Data>

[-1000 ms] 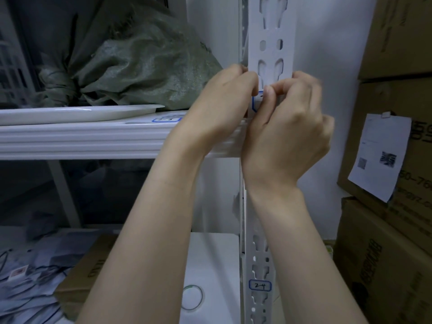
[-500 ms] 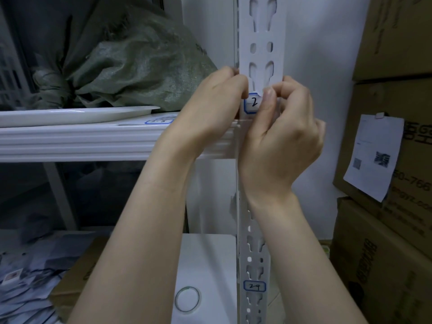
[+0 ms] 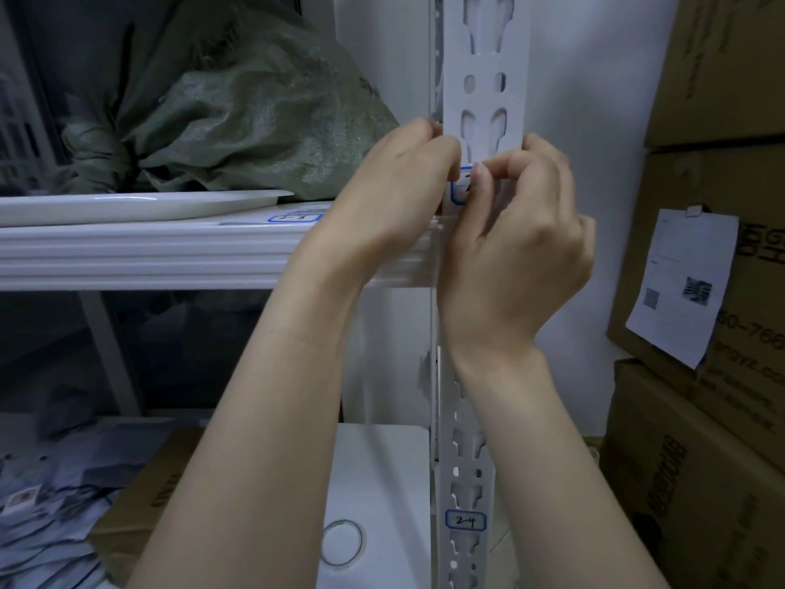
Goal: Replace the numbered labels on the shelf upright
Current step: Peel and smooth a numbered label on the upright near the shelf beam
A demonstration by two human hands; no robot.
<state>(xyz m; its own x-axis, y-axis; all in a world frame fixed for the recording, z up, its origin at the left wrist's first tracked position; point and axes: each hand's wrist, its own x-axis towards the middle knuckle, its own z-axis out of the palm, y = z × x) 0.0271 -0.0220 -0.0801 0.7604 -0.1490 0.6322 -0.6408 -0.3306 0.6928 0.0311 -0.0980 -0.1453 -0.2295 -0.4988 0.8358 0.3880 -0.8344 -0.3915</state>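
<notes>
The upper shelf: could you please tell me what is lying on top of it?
A green sack with a white plate before it, and a blue-edged label. The left hand covers the right end of the shelf.

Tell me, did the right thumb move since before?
Yes. The right thumb slid slightly left across the label on the upright, covering more of it.

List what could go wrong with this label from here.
1. The right hand pinches the upper label near its top. If it is pulled fast, it may tear and leave scraps on the upright.
2. The left hand and the right thumb hide most of the label, so a crease or a crooked set could go unnoticed.
</notes>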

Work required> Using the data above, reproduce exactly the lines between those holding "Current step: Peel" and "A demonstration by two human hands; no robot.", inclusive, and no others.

Task solution>
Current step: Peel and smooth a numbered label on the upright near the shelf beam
A demonstration by two human hands; no robot.

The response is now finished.